The outlet is a hole-in-the-wall Vietnamese place near my office. It's called Misschu and it's run by a lady who I call Miss Chu… but only in the privacy of my head because our 'relationship' is at a point where it would be insulting to now ask her first name, even though mine is seared into her brain thanks to the regularity of my visits.

The dish is lemongrass beef vermicelli salad. I've tried other dishes from the menu: I've cheated on lemongrass beef with satay chicken for example, and while it's good, to me it's not as good. (I also have a regular dalliance with the Asian vegetable dumplings on days when I need a snack and not a meal.)

Early on in my burgeoning relationship with the beef salad, a colleague who also fell under its spell ran into my office in a panic. "This salad is soooo good. I love it but is it healthy?
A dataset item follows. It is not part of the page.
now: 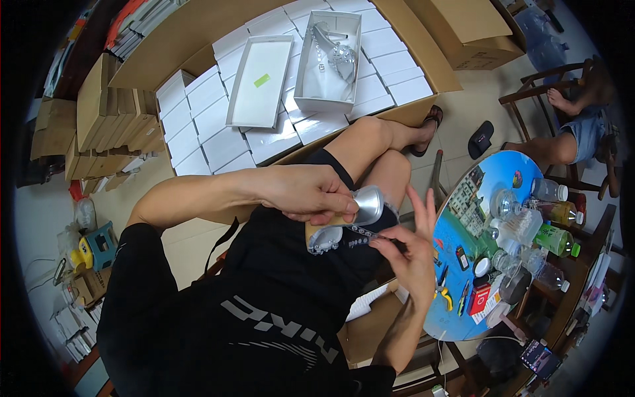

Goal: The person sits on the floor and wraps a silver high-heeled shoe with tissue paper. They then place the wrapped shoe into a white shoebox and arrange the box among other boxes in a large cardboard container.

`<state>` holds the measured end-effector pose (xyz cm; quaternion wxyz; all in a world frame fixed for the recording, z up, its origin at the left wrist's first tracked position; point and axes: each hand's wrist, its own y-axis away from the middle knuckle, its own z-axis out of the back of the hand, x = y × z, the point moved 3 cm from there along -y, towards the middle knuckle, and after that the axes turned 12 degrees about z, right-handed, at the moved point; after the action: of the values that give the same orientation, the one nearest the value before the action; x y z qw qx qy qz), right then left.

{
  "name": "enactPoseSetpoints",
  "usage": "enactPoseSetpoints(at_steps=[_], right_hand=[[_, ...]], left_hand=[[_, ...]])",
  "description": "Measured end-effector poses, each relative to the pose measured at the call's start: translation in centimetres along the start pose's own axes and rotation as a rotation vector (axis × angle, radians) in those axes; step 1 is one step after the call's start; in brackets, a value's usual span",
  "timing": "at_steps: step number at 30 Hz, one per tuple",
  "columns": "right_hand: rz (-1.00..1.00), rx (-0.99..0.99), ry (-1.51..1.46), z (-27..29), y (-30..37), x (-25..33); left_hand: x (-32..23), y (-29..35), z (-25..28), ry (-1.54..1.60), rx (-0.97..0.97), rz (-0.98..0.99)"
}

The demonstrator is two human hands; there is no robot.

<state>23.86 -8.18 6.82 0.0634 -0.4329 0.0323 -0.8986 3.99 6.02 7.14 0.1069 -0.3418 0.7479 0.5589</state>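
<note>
Silver high-heeled shoe sits over the person's lap, left hand clamped around its heel end. Right hand pinches the jewelled strap by the fingertips. Looks risky: tug too hard and those little stones could pop off the strap.

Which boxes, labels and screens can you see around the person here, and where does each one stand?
White boxes: closed, rectangular, packed in rows in the big brown carton ahead.
Open white box: on those rows, a silver shoe inside.
White lid: beside it, upturned, with a small green label.
Red packet: on the round table at right.
Phone screen: lower right, lit.
</note>
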Motion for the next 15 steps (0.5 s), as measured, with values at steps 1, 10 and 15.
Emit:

Given it was now a part of my staple diet, this was suddenly a pertinent question to ask. I'm smart enough to know that because something is a 'salad' doesn't mean it's healthy, low fat or low calorie. So I applied some Diet Another Day tests to gauge whether or not regular consumption was going to move me up a clothes size:

What are the ingredients? Beef (though it's also available with chilli prawns or chicken), a mix of herbs and mesclun, vermicelli noodles, shredded carrot and a dressing which at my guess had garlic, fish sauce, chilli, vinegar, sugar and possibly the tiniest bit of oil.
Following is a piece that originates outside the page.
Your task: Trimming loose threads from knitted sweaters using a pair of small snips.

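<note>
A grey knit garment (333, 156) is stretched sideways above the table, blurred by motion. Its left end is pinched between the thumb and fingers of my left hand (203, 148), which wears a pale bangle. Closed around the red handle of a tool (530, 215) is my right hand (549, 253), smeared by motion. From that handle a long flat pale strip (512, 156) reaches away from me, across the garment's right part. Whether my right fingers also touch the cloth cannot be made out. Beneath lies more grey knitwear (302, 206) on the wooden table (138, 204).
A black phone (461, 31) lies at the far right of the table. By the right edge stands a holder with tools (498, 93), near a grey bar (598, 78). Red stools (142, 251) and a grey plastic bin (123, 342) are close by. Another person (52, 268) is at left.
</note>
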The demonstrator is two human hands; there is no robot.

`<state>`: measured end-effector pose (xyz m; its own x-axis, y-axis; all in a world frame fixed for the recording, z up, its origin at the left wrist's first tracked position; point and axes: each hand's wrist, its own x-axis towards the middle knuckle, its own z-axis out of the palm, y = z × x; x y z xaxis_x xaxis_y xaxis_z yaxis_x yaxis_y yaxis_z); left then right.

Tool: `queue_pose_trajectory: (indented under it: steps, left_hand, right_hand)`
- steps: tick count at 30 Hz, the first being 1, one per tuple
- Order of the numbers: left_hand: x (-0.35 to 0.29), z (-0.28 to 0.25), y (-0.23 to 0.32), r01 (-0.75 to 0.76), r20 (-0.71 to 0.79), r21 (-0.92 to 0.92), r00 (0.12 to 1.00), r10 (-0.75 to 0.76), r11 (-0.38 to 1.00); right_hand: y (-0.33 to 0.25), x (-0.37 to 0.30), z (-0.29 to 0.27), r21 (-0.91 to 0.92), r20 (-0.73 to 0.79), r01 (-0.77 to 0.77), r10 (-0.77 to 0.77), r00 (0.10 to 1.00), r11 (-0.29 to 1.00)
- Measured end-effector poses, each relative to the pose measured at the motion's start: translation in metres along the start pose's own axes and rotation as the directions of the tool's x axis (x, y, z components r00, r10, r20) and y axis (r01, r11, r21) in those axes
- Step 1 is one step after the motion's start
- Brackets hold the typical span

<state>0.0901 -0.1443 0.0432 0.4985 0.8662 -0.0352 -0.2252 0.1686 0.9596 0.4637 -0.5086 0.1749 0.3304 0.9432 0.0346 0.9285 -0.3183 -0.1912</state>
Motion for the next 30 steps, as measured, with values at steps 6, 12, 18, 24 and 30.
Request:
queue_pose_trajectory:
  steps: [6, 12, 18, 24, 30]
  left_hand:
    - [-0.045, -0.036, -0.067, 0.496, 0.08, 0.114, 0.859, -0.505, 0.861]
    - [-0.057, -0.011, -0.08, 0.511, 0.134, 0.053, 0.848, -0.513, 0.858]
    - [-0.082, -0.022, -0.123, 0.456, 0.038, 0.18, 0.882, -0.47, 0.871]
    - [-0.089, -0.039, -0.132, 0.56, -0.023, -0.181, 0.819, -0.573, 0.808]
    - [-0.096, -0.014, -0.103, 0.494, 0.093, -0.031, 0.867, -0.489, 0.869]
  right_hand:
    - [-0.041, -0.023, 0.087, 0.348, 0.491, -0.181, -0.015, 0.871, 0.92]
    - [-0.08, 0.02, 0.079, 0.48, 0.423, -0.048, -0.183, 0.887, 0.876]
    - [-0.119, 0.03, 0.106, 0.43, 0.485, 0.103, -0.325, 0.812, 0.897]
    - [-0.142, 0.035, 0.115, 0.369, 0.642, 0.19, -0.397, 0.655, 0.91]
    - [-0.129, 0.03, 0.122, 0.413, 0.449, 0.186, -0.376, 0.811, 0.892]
Are there any potentially 'dangerous' zones? Nope. The beef used is a lean fillet, there is no greasy film inside the bowl at the end and the beef-to-salad-to-noodle ratio was good. And though it's a hole-in-the-wall, it's not one where you fear a serve of food poisoning with your pho. I may be a sucker for the marketing, but Misschu is clean, fresh and healthy, something which sets her apart from other Asian takeaway.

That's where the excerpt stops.